0

I would like to join a 2 dimensional tibble to another one as follows:

library(tidyverse)
set.seed(1)
tib1 <- tibble(locid = seq(2))
tib2 <- tibble(x=runif(1), y = x * 2)

I've tried the following:

 tib3 <- tib1 %>% 
    mutate(z = list(tib2)) %>% 
    unnest

However, this produces:

locid x y
1   0.2655087   0.5310173       
2   0.2655087   0.5310173   

i.e. the values are repeated. I'd like to make it such that tib2 gets resampled for each row. How is this possible?
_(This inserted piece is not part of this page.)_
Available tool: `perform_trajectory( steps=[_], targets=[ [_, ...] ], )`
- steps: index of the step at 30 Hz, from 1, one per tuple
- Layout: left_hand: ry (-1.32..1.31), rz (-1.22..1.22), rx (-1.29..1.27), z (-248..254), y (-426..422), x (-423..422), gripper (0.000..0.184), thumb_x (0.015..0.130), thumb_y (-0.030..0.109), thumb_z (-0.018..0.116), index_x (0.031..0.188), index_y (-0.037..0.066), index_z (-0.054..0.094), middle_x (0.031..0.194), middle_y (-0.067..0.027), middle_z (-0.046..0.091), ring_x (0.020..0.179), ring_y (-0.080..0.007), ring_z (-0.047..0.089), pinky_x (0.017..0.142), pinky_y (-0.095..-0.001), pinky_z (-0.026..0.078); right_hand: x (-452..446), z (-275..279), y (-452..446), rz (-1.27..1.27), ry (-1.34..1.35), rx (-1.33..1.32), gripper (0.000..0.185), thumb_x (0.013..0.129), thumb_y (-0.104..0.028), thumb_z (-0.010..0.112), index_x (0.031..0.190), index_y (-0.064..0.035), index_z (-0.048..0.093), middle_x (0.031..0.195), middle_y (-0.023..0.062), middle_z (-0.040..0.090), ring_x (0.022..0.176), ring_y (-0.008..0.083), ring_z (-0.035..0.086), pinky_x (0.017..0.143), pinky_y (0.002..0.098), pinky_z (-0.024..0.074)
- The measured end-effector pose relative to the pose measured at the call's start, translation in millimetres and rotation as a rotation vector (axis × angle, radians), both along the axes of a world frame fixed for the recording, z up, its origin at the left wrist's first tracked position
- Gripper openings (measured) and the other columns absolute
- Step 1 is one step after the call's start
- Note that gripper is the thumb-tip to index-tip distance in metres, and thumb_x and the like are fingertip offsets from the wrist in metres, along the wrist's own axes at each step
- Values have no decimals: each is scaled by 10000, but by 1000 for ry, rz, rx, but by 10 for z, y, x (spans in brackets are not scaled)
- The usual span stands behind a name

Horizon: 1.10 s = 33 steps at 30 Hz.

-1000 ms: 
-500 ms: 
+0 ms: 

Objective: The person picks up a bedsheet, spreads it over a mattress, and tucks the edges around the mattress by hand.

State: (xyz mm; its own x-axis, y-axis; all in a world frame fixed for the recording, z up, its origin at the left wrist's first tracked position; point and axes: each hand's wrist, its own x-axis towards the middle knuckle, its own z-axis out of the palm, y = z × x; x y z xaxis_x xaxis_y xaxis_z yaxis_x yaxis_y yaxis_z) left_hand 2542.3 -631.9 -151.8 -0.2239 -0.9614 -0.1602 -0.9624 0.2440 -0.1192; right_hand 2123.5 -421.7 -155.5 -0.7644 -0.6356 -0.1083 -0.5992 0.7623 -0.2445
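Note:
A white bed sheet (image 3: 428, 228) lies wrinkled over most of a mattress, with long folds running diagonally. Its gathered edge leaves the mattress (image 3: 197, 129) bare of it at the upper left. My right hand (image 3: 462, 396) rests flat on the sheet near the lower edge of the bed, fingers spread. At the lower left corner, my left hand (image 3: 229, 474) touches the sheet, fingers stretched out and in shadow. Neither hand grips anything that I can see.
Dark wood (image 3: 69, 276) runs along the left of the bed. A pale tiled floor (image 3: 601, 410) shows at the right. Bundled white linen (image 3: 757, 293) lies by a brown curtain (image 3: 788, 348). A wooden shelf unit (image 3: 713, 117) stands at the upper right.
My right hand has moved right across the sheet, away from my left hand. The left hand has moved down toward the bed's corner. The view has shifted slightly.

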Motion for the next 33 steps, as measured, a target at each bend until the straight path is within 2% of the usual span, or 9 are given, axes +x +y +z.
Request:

The expected output would be:

locid x y
1   0.2655087   0.5310173       
2   0.1848823   0.3697645   

Thank you very much.

  • What is the expected output? – Sonny Apr 12 '19 at 20:26
  • @ Sonny, I've edited to show the expected output. – Vincent Risington Apr 12 '19 at 20:37
  • Since `tib2` contains only one row you cannot join it to `tib1` and expect it to grow an additional row. – Cettt Apr 12 '19 at 20:47
  • 2
    Do you need to create tib2? You could just run that code within tib3 i.e. `library(tidyverse) set.seed(1) tib1 <- tibble(locid = seq(2)) tib3 <- tib1 %>% rowwise() %>% mutate(x = runif(1), y = x * 2) %>% unnest` Although I don't get the same second row that you have, not sure what you ran in between setting your seed – Amanda Apr 12 '19 at 20:48
  • 2
    It seems like what you're asking for is equivalent to `tib1 %>% mutate(x = runif(nrow(tib1)), y = x * 2)`. – eipi10 Apr 12 '19 at 20:49
  • @Amanda Yes, I need to create tib2 (I simplified my problem) but you put me on the right track. If I use `rowwise` and `list` that does the trick. – Vincent Risington Apr 12 '19 at 21:18
  • 1
    If there's a one-to-one correspondence between the row number of each tibble, then you could add the row numbers as a column to each tibble and join: `tib1 %>% rownames_to_column() %>% left_join(tib2 %>% rownames_to_column())`, or just do `bind_cols(tib1, tib2)`, but it doesn't seem like either approach is necessary here. – eipi10 Apr 12 '19 at 21:22
  • @eipi10 - my main concern is performance. Previously I was using `bind` but once I add it to the main tibble I apply a function to it, so wanted to do it in a single step. I've been reading up on the `rowwise` / `group_by` solution and while it works, it's slow: https://community.rstudio.com/t/dplyr-alternatives-to-rowwise/8071/3 – Vincent Risington Apr 12 '19 at 21:29
  • We might be able to provide additional advice on performance if you provide more context on what you're trying to accomplish. There may be a vectorized solution that's much faster than `rowwise()` or its alternatives. – eipi10 Apr 12 '19 at 21:35
  • Hmm, maybe `cbind` is the best way (I assume it's a vectorized approach?) `tib1 <- tibble(locid = seq(n)); tib2 <- tibble(x=runif(tib1 %>% nrow), y = x * 2); tib3 <- tib1 %>% cbind(tib2)` – Vincent Risington Apr 12 '19 at 21:50
  • The real-life problem has millions of rows and would be implemented as follows: `library(copula); tib3 <- tib1 %>% cbind(rCopula(tib1 %>% nrow, gumbelCopula(2.7)) %>% as_tibble)` – Vincent Risington Apr 12 '19 at 21:53
  • Yes, that should be very fast, even with multi-million-row objects. My laptop is relatively new and fast, but for reference, I ran the copula code to generate 10 million values in 3.3 seconds. The `cbind` operation took 0.13 seconds. – eipi10 Apr 12 '19 at 22:01
  • Thanks for checking. I also noticed you mentioned the `bind_cols` function which may be faster still... Sorry, what did you use to measure performance? – Vincent Risington Apr 12 '19 at 22:06
  • 1
    It's actually slower (at least in this case). – eipi10 Apr 12 '19 at 22:06

0 Answers0